ALCS are an owner and member of CLA, which means data and licence fees gathered from HEIs are a critical part of how ALCS pays royalties to writers. Alice Donovan, Communications Executive at ALCS, explains more about how this relationship works and what these payments mean for writers.
Set up in 1977, ALCS was founded by writers to protect authors’ rights and ensure they receive fair remuneration for their work. 41 years later, and with over 100,000 members, we not only pay out money to authors for the reuse of their work but we’re also involved in lobbying, copyright education projects and research into the status of the industry, such as our 2018 Authors’ Earnings report.
Primarily, we distribute money that is collected for the photocopying and scanning of published works occurring in education institutions like universities and schools, businesses, and government institutions—as well as fees that are received from the television and radio rebroadcasting of scripts. We pay out this money to members in biannual distributions, ensuring writers receive the royalties they are rightfully owed for the reuse of their work.
The quickest way to become a member of ALCS is through the website: alcs.co.uk. We have an easy, online application process and a one-off £36 membership fee which is deducted when you receive your first payment, so we don't ask for any money up front. Signing up is well worth it!
In the past year, most of the books which generated the highest royalties were educational textbooks. In our March 2018 distribution, the top three highest-earning books were a hairdressing textbook, an accounting textbook and a medieval history book. Similarly, the three highest-earning books in the September 2018 distribution were all maths textbooks. Educational books are always popular when it comes to secondary use!
In March 2018, almost 70% of the licence income we received was generated from the Copyright Licensing Agency and was mostly for educational use. With this in mind, if you‘re a writer in the Higher Education sector, joining as a member of ALCS is well worth the effort to make sure you’re receiving the secondary royalties owed for the reuse of your work.

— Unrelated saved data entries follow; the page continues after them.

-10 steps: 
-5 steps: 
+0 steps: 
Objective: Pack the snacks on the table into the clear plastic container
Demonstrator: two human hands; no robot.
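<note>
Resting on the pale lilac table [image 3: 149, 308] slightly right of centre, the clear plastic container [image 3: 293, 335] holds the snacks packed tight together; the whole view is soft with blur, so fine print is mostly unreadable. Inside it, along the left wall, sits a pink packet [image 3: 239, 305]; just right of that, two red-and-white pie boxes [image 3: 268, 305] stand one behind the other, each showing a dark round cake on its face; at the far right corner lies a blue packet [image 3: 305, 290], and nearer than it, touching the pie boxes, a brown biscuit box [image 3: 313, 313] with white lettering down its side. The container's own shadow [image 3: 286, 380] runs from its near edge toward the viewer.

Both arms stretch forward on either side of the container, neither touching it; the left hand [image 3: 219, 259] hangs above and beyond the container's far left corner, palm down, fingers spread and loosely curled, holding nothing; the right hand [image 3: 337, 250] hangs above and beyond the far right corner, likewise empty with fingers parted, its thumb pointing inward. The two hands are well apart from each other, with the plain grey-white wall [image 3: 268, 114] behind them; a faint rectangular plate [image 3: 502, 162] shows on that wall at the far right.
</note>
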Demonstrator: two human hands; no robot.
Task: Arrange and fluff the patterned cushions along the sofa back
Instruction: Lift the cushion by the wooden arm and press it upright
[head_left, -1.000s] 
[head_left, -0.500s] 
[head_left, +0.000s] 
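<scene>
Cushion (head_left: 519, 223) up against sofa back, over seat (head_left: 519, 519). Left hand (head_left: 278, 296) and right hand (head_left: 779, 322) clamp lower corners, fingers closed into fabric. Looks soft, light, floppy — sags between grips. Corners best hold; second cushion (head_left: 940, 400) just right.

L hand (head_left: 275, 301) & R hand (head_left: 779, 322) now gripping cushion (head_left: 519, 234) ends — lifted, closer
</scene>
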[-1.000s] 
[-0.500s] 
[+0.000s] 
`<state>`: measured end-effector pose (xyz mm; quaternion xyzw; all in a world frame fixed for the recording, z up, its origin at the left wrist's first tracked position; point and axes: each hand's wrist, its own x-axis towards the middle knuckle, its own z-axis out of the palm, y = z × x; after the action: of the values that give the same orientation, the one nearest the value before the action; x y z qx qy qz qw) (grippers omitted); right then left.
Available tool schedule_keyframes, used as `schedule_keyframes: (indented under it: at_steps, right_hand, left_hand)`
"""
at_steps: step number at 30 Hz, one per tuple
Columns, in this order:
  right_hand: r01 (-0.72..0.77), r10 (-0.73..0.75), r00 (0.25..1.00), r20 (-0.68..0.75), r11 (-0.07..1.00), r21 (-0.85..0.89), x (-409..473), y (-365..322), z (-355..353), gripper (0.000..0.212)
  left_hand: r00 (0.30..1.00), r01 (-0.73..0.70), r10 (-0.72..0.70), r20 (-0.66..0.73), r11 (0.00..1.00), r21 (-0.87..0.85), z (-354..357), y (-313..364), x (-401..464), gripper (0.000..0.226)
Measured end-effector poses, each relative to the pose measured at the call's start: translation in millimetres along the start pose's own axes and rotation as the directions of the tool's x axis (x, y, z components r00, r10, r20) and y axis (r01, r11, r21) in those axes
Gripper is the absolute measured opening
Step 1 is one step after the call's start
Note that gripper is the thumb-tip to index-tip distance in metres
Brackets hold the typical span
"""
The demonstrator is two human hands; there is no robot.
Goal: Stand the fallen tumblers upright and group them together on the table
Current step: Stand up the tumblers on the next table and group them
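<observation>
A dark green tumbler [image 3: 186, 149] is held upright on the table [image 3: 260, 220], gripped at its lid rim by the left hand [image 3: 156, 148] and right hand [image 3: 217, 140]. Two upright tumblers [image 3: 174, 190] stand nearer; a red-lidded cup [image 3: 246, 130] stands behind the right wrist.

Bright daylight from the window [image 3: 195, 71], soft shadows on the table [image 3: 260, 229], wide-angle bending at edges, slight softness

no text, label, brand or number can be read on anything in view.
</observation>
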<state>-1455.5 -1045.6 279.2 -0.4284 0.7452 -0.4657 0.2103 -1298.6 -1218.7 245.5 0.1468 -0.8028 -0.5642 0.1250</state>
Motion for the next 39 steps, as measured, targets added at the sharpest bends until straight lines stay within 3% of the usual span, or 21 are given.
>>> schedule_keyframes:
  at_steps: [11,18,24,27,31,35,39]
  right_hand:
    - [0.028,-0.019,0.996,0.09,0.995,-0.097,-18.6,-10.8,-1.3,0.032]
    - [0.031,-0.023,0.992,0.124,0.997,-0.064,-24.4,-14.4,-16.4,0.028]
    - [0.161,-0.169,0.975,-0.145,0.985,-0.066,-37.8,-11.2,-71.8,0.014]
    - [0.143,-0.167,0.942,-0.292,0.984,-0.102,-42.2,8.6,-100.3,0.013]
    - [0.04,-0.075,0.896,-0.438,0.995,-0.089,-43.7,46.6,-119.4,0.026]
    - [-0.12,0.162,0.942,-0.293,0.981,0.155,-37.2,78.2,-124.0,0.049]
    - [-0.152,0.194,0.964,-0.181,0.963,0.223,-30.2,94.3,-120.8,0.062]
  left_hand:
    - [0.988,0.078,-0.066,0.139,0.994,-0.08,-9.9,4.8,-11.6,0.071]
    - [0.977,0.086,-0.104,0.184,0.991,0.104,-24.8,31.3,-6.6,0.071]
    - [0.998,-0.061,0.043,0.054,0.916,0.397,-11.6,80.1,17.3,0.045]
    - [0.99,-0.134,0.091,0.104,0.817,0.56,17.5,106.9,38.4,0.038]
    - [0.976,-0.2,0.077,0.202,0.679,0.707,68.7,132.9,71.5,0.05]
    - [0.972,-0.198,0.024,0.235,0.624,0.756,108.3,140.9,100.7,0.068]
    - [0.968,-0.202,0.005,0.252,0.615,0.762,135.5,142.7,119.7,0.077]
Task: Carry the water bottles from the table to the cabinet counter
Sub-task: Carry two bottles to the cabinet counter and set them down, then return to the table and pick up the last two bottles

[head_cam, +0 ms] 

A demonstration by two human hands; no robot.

Now more than ever, it’s essential authors know that they receive the relevant royalties for all uses of their work. In the latest research commissioned by ALCS, figures showed that the average income for full-time writers had dropped by 42% in real terms since 2005, and is now under £10,500. With this in mind, the royalties writers receive from us seem even more pertinent—ensuring creators are rightfully recognised when their work is used in all types of ways.
To find out more about the work we do, please visit our website or follow us on social media. While we’re primarily a collective management organisation, the work we do to educate children and young people about the importance of copyright and intellectual property is of equal importance to us. Through our work with organisations like the National Literacy Trust and the Chartered Institute of Library and Information Professionals (CILIP), we’re dedicated to creating fun, educational writing competitions for school children to get them thinking about copyright and plagiarism.
In doing so we hope to encourage young people to read and write more for pleasure, while at the same time ensuring the next generation of creators know their work is protected and should be respected.